* Records provided *
○ ○ ○ ○ ○ ○ ○
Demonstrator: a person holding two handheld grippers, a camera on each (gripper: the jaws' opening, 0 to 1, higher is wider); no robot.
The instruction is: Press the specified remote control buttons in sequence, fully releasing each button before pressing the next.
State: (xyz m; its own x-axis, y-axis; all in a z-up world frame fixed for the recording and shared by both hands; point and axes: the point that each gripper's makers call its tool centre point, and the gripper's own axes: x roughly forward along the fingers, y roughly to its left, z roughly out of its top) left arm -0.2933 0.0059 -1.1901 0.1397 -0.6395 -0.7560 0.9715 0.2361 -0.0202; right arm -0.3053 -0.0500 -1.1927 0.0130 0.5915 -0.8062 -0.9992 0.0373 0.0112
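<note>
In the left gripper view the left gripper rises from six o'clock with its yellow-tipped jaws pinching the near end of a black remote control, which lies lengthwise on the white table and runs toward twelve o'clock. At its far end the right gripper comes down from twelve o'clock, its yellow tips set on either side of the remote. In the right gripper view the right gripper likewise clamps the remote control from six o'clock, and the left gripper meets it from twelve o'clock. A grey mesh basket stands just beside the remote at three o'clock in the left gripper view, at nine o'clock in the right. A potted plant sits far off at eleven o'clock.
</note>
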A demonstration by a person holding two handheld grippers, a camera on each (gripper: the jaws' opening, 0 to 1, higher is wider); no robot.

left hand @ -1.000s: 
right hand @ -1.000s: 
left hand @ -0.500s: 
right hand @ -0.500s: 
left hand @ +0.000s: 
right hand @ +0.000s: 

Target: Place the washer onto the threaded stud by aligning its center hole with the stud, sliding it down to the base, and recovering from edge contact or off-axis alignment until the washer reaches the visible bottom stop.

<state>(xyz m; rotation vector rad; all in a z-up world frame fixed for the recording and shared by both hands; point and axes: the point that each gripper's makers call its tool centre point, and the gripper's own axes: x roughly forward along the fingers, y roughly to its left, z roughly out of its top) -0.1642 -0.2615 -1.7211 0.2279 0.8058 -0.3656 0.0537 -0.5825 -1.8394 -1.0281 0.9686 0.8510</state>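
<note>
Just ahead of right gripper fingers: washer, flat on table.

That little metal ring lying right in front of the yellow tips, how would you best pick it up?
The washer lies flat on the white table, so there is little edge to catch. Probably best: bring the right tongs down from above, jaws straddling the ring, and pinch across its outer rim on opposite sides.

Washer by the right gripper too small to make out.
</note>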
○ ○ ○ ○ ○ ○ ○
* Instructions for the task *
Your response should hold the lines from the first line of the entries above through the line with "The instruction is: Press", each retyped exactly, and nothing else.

* Your solution *
Demonstrator: a person holding two handheld grippers, a camera on each (gripper: the jaws' opening, 0 to 1, higher is wider); no robot.
The instruction is: Press the specified remote control buttons in sequence, fully releasing each button before pressing the next.

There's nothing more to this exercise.